Look down the entries below and report how many lines hold the string "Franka"; write nothing else.
**** Data shown
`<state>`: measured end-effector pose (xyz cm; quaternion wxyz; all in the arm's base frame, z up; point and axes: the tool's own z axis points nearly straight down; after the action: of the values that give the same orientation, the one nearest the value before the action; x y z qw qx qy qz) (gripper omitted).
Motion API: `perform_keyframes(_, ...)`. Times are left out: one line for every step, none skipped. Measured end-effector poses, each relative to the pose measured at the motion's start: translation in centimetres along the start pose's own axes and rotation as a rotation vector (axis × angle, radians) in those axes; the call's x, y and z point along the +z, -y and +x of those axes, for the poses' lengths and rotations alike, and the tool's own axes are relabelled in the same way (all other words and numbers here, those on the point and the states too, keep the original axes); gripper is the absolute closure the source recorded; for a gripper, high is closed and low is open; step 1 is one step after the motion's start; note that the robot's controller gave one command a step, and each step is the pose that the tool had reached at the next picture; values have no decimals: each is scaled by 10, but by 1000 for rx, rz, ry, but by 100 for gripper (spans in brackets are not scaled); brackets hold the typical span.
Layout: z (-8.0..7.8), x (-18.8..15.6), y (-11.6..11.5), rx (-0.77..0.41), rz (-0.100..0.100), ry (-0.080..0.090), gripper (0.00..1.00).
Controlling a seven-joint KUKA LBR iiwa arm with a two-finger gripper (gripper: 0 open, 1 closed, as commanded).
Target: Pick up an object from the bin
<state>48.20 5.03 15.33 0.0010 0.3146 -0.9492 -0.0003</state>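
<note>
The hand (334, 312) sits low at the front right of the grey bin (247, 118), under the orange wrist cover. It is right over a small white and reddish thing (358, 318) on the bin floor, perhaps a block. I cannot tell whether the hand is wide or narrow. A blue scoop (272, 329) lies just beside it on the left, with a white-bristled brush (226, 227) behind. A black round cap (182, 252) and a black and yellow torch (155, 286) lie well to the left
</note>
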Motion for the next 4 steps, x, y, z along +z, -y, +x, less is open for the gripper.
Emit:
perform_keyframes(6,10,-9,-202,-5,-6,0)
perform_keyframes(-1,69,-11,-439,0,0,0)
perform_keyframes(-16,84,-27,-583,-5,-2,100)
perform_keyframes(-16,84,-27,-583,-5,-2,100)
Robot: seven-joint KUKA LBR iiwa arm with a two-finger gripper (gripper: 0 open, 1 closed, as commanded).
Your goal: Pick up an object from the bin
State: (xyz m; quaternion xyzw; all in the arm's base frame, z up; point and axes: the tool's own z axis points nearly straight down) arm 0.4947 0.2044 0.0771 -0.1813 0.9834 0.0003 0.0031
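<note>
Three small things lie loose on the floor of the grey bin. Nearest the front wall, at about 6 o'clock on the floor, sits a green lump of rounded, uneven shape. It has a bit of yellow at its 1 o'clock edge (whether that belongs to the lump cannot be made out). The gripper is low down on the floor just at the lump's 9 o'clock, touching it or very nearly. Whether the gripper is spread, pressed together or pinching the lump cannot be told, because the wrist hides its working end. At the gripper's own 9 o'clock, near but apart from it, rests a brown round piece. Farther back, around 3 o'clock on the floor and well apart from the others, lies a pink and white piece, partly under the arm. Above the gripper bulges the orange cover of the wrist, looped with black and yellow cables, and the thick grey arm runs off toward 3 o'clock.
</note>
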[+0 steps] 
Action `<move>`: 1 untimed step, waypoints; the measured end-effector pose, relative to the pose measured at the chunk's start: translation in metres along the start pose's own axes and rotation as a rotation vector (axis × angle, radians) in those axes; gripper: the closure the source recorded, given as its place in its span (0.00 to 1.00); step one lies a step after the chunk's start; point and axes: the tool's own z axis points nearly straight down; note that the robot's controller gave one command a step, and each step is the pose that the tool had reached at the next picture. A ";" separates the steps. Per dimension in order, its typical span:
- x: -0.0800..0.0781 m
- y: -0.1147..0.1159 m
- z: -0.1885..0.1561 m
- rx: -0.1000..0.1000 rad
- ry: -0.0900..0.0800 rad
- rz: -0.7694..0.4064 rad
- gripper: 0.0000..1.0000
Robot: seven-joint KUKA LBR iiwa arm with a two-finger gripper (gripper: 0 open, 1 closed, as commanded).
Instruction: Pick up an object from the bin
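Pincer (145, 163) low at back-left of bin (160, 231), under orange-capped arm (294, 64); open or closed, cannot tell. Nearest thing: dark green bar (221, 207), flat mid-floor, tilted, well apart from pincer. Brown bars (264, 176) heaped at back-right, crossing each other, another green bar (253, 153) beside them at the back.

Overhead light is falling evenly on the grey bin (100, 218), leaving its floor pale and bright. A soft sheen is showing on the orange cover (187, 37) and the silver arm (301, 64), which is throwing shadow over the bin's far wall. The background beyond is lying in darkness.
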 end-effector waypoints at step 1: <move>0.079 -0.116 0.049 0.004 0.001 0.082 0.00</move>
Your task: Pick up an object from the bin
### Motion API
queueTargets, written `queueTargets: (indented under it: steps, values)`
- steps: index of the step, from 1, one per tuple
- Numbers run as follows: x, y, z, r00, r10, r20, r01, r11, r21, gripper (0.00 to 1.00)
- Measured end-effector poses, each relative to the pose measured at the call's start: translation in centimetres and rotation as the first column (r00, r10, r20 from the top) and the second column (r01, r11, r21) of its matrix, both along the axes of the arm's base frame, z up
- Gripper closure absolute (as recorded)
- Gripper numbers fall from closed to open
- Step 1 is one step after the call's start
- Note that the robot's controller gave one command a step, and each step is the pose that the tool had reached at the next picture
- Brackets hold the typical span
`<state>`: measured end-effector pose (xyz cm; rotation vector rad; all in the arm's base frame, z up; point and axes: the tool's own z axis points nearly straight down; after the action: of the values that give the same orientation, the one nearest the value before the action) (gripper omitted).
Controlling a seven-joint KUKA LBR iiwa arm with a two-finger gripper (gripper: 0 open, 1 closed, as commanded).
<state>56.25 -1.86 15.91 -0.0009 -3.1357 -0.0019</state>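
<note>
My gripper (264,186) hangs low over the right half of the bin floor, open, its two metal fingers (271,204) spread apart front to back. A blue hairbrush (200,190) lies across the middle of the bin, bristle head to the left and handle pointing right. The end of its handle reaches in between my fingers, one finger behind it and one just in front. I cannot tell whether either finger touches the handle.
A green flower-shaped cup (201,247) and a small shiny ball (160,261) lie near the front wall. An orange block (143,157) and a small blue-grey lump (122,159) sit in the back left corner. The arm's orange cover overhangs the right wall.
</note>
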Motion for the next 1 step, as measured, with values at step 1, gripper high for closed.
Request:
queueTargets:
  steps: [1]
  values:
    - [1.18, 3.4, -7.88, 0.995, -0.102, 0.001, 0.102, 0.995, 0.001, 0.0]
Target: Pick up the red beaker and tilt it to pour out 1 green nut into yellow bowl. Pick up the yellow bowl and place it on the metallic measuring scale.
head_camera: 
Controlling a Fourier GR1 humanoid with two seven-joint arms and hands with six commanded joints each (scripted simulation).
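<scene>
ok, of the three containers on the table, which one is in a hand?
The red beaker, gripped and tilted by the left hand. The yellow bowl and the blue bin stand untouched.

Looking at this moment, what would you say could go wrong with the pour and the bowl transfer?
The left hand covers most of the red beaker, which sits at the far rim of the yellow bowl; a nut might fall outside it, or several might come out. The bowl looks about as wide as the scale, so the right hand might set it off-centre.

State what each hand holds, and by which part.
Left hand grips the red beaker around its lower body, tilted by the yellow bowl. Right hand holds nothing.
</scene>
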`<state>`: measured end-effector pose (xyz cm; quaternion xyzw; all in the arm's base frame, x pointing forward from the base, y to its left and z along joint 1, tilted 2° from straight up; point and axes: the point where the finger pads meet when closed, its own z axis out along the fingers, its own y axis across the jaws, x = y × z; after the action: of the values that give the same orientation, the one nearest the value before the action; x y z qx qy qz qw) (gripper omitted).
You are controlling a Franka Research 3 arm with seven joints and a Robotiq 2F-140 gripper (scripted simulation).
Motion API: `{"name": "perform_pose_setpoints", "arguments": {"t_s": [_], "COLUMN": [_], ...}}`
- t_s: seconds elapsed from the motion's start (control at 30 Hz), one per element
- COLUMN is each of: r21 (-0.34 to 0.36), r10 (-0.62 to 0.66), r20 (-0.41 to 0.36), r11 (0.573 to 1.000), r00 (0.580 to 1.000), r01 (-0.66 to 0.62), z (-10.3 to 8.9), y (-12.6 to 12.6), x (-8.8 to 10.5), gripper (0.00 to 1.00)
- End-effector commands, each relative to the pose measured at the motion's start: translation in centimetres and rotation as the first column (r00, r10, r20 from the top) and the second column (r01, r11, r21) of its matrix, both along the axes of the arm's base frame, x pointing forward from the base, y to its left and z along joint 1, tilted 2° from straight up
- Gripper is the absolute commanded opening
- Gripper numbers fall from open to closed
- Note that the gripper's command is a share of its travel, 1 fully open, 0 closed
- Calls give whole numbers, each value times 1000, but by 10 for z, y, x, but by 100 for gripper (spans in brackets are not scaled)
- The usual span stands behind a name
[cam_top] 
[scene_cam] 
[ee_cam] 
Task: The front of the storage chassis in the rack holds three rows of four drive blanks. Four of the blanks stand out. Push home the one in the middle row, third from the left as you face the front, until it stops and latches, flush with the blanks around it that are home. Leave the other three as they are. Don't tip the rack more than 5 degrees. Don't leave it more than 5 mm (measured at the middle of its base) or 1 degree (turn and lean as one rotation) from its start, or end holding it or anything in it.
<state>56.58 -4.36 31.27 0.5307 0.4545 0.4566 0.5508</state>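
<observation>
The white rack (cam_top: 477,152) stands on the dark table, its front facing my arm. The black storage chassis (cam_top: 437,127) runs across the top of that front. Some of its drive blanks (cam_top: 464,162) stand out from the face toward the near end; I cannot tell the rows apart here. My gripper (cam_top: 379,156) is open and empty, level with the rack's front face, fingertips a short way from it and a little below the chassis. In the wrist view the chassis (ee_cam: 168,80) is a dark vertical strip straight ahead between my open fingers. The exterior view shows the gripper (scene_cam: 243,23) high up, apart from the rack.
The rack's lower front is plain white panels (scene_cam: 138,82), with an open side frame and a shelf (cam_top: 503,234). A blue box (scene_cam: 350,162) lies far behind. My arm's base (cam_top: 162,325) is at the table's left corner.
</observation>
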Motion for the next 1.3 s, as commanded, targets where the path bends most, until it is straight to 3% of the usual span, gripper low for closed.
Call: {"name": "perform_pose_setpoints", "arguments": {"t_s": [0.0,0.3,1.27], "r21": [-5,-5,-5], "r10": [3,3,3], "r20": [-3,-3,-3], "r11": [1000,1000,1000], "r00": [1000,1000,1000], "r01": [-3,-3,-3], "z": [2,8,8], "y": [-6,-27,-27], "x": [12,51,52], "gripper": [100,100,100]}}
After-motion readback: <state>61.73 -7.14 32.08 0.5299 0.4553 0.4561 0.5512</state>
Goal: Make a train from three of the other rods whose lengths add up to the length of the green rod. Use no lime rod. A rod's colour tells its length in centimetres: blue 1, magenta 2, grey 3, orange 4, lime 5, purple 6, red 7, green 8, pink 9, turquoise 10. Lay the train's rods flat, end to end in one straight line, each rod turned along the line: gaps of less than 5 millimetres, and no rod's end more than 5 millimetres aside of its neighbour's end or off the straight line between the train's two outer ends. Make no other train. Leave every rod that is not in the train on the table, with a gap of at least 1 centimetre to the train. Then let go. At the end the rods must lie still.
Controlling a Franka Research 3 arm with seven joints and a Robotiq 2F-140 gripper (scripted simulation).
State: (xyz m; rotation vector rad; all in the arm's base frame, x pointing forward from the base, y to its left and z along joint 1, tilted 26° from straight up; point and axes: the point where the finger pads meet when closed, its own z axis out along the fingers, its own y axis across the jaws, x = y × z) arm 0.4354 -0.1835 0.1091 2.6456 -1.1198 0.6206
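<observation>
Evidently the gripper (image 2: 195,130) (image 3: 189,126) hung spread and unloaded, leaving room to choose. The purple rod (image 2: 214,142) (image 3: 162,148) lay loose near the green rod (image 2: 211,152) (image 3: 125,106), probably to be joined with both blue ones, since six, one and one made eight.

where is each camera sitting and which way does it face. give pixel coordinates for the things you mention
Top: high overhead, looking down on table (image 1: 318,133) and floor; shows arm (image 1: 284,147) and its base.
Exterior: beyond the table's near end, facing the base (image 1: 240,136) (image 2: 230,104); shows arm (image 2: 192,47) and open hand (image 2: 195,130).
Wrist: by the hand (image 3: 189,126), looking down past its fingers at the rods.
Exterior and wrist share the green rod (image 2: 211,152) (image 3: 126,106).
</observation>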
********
Exercise answer:
2